In 1999, I was a junior in high school. That spring, the news was dominated by the NATO bombing of Serbia. One BBC report in particular struck me viscerally: people in Belgrade, protesting their government’s policies, and mine. A girl my age said simply, “Please, please, stop bombing us.” A day or two later, the Columbine massacre made headlines. The next morning, my school began the day with a reflection. It spoke of the Columbine students, their fear and pain, and ended with the line, “You were just like me.” But that Belgrade teenager still haunted me, her fear and pain, and I could not shake the thought that she, too, was “just like me”. I refused to believe her life was worth less than that of an American teenager.
This became a turning point in my life. It made me an inveterate writer of letters to newspapers and my representatives. It led me to study international relations, and pursue a PhD in political science. It made me a passionate opponent, not only of war, but of all the people, ideologies and media reports that suggest the life of someone in another country is worth less than mine, that “they” are not “just like me”.

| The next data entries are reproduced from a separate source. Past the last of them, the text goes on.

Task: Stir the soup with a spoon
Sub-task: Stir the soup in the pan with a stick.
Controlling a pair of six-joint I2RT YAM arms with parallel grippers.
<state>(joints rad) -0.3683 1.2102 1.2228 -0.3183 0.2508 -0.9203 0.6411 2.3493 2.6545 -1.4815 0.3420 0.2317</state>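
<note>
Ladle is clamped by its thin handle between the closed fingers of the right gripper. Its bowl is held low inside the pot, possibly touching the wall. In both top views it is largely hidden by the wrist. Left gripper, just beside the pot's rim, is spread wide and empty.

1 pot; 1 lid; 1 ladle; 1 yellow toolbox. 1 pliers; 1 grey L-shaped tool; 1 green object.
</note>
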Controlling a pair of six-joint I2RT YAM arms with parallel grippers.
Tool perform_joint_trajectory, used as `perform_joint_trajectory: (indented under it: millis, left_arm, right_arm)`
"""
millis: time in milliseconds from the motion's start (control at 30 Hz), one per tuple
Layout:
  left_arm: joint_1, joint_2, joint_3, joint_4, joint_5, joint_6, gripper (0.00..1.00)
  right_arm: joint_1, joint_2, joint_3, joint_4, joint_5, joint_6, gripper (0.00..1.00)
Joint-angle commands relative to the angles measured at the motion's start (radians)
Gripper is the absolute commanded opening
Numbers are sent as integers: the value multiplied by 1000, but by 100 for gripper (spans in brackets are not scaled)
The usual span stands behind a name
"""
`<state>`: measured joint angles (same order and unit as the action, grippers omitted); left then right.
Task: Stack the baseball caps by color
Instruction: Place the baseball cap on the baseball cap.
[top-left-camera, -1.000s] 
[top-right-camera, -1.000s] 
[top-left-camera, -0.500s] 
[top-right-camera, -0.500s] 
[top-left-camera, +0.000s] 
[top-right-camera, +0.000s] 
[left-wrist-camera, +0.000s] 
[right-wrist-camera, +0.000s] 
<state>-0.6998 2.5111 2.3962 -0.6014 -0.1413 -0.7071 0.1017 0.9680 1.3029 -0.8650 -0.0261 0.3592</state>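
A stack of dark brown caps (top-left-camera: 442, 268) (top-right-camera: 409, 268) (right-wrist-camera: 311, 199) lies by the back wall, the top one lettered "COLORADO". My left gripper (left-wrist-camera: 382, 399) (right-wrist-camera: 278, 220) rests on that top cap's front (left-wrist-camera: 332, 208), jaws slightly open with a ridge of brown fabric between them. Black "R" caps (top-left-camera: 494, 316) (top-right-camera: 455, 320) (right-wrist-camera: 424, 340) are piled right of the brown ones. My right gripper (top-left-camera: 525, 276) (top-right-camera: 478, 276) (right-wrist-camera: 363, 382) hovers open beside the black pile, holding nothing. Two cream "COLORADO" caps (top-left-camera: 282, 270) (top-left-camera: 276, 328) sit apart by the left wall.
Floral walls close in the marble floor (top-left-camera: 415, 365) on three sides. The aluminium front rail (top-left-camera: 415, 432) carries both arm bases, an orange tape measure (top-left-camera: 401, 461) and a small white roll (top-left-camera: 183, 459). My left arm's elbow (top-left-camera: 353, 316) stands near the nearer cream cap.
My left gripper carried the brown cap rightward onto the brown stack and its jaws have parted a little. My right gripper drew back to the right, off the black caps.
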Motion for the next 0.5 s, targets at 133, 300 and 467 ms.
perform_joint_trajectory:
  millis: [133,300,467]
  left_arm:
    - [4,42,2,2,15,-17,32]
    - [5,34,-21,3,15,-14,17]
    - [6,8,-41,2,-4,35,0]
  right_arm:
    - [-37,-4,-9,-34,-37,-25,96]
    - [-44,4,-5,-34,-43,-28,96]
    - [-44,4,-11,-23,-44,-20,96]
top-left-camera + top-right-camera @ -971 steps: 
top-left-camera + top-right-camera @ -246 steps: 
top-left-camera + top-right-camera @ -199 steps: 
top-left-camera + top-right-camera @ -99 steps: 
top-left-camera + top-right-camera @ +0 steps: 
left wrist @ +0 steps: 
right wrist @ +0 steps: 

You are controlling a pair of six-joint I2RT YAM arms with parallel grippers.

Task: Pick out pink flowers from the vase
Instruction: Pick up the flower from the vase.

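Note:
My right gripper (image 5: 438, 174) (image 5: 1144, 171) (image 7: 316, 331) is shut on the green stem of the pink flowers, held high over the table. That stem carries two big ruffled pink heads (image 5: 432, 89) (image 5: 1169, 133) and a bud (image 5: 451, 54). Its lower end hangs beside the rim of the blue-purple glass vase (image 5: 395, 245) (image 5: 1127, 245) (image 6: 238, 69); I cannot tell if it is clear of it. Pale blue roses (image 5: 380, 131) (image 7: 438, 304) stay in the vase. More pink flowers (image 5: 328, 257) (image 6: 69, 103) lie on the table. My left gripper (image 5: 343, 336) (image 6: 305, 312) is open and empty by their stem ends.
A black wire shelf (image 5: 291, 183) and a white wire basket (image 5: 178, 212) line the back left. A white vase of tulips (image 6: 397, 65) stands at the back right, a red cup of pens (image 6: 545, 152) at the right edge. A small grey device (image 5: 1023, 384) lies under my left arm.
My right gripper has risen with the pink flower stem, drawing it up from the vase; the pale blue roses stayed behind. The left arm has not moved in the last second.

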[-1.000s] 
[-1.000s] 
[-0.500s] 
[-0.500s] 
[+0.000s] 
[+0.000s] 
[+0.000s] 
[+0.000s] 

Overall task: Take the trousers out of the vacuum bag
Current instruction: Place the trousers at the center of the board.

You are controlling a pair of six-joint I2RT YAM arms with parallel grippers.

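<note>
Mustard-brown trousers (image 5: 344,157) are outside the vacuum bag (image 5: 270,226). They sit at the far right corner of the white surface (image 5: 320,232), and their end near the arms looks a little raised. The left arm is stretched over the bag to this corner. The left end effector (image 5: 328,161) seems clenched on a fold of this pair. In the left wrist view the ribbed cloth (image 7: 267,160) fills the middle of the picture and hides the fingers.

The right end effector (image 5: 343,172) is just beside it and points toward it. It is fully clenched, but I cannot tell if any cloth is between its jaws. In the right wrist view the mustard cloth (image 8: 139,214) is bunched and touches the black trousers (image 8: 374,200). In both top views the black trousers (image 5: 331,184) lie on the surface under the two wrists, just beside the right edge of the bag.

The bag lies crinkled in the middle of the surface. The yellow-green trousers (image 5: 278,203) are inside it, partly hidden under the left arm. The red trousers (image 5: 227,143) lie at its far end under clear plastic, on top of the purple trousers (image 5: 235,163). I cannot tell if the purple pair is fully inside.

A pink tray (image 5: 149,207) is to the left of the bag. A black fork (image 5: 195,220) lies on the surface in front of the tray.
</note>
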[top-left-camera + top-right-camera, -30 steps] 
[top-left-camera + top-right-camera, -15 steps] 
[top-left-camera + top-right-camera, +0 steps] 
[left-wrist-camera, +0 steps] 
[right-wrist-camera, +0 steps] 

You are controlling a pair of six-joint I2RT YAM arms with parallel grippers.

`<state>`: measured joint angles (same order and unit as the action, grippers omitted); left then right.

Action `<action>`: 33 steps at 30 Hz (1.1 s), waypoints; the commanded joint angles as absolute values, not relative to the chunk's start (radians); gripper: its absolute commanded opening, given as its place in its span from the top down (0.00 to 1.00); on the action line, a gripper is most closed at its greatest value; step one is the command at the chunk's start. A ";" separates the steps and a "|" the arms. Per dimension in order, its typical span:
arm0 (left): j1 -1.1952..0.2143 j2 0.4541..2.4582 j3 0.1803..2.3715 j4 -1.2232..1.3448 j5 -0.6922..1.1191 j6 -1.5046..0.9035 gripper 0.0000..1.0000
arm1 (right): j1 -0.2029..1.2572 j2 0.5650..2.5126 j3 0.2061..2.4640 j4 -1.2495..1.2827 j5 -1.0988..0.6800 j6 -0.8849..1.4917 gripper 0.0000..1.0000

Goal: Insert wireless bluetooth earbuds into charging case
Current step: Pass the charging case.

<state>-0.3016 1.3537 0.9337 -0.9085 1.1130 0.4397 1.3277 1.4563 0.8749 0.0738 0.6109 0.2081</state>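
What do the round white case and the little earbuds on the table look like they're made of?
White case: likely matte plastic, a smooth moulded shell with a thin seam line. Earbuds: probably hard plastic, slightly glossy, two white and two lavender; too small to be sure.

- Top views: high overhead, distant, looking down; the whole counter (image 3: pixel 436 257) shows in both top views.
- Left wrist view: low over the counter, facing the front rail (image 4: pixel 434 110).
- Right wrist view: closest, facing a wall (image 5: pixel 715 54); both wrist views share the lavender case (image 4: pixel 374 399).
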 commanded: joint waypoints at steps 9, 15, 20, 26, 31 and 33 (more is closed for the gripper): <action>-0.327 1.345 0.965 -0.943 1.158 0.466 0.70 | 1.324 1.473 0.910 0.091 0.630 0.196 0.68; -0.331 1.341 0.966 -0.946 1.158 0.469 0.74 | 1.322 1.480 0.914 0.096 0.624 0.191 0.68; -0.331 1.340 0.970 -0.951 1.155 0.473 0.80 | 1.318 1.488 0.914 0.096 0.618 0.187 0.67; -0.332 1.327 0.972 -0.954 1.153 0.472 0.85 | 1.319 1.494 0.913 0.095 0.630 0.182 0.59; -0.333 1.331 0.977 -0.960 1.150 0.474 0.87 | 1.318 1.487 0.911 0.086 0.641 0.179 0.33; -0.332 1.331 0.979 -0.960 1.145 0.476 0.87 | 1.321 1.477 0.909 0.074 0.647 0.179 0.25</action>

7 years later, in 2006, I finally traveled to Serbia, staying with one of my best friends. Bojana too had been a teenager during the NATO war, and at an age when my biggest concerns were SATs and prom dates, she was cowering in her basement, praying one of my government’s bombs didn’t fall on her. Confronted with the ruins of bombed-out buildings and memorials to victims of “collateral damage”, I felt guilt and shame at what had been done in my name.
I think of another best friend. He prepares amazing salads, mixes great cocktails, and always makes me laugh. He too is “just like me”. But lately, many of our conversations are no laughing matter. Ali is Iranian. He is studying abroad, but his family, his friends, his past and future, his home, are still in Tehran. He is an atheist, liberal, apolitical, he despises his government; but he loves his country. Ali is scared to death at the prospect of a war with the US. And I am scared too, and angry. It seems everywhere in the media, there are voices telling me that his life, and his death, don’t matter, are worth less than mine, that “he” is not like me. I refuse to accept this.
Sometimes I despair, because my voice is lonely these days, sometimes I feel like I am trying to turn back a tide of ignorance and fear and groundless hate. But I take comfort in my friends, whatever their nationality or religion, and I try to take comfort in what I believe.
I believe that “collateral damage” is the ugliest phrase in the English language. I believe Ali’s and Bojana’s lives are worth just as much as mine. I believe “they” are “just like me”.